Instructions to follow | The listing below should be printed again word for word, without any images.

Materials provided |
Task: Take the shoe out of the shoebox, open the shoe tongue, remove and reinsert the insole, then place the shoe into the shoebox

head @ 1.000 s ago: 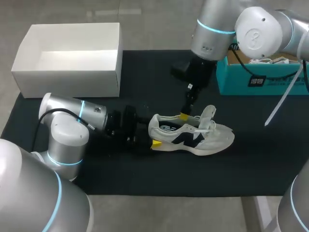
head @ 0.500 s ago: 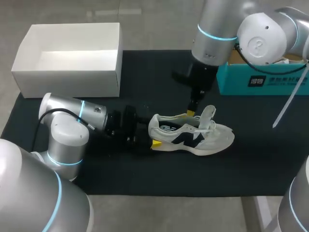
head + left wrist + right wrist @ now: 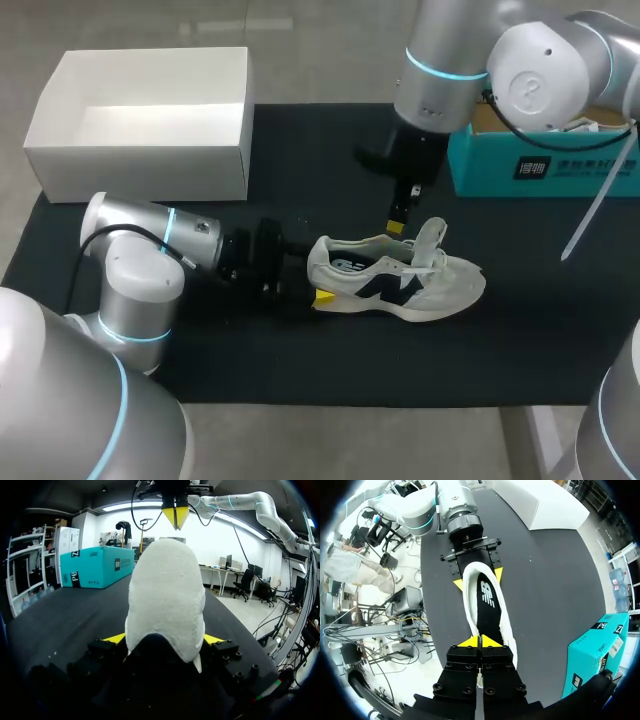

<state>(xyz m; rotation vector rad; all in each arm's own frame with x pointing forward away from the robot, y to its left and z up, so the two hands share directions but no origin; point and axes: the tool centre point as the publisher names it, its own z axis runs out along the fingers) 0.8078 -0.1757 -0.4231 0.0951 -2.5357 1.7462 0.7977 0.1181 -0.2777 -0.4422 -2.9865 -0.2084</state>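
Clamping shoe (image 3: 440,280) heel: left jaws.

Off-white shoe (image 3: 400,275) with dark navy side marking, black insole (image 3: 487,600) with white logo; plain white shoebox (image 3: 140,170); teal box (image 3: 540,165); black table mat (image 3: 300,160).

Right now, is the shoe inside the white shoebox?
No, the shoe lies on the black mat, outside the white shoebox, its heel in the left hand.
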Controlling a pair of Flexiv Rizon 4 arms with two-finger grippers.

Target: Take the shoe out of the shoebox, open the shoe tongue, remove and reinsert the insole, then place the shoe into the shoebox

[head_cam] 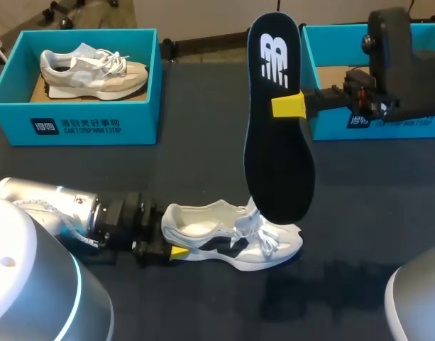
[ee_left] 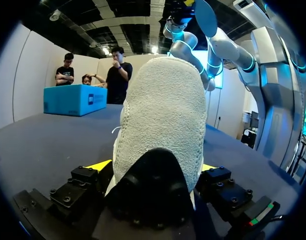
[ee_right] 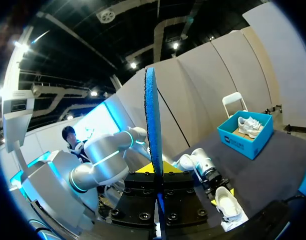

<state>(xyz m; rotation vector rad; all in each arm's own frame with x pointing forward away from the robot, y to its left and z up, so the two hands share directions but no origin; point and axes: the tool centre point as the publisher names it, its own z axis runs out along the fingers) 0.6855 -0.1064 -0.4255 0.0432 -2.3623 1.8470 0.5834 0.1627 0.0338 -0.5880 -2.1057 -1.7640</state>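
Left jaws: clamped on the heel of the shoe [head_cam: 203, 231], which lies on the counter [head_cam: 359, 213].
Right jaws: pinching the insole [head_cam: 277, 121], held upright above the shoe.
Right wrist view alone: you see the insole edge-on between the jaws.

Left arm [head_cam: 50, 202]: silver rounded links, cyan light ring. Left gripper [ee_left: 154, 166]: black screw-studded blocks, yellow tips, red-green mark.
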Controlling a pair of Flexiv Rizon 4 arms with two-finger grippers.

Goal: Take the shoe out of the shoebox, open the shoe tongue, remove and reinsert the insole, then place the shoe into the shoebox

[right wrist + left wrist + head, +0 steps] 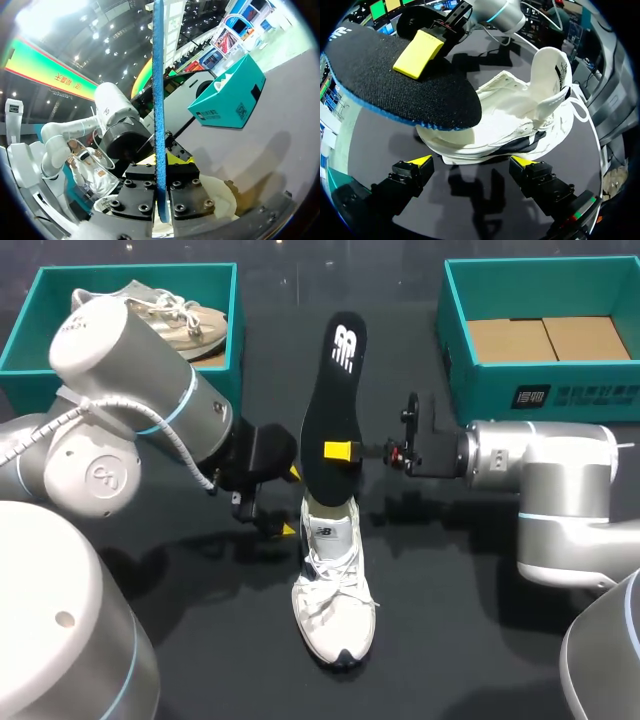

Answer to this task |
Task: Take the shoe out of the shoebox, open the shoe tongue, remove and reinsert the insole, then place the shoe into the shoebox

head @ 1.000 s ago: 
head @ 0.500 s ago: 
head + left wrist + right wrist @ now: 

<state>(xyz m; rotation vector rad; all in each arm's own frame with x pointing forward away from the robot, y to its left and z up, so the two hands share directions but no origin; point and axes: the tool centre point as the publisher names it, its own z axis runs out along the fingers) 0.8078 -0.1757 -0.4231 0.0951 -2.5357 1.7462 0.7977 0.1181 -0.2777 -0.4422 -2.9865 -0.2084</state>
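Clamping shoe (image 3: 440,280) heel: left jaws.

Off-white shoe (image 3: 400,275) with dark navy side marking, black insole (image 3: 487,600) with white logo; plain white shoebox (image 3: 140,170); teal box (image 3: 540,165); black table mat (image 3: 300,160).

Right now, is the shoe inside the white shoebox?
No, the shoe lies on the black mat, outside the white shoebox, its heel in the left hand.
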Controlling a pair of Flexiv Rizon 4 arms with two-finger grippers.

Target: Take the shoe out of the shoebox, open the shoe tongue, remove and reinsert the insole, then place the shoe into the shoebox

[head_cam] 
[ee_left] 
[ee_right] 

<state>(xyz m; rotation vector rad; all in each arm's own frame with x pointing forward away from the robot, y to its left and z up, so the two hands share directions but no origin; point and axes: the tool centre point as the publisher names it, its own z axis runs out along the fingers) 0.6855 -0.1064 -0.4255 0.0432 -2.3623 1.8470 0.5834 0.1627 0.0338 -0.5880 -2.1057 -1.7640</state>
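Left jaws: clamped on the heel of the shoe [head_cam: 203, 231], which lies on the counter [head_cam: 359, 213].
Right jaws: pinching the insole [head_cam: 277, 121], held upright above the shoe.
Right wrist view alone: you see the insole edge-on between the jaws.

Left arm [head_cam: 50, 202]: silver rounded links, cyan light ring. Left gripper [ee_left: 154, 166]: black screw-studded blocks, yellow tips, red-green mark.
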Controlling a pair of Flexiv Rizon 4 arms with two-finger grippers.

Goal: Take the shoe out of the shoebox, open the shoe tongue, remove and reinsert the insole, then place the shoe into the shoebox

[right wrist + left wrist + head, +0 steps] 

Nothing else is needed to complete this exercise.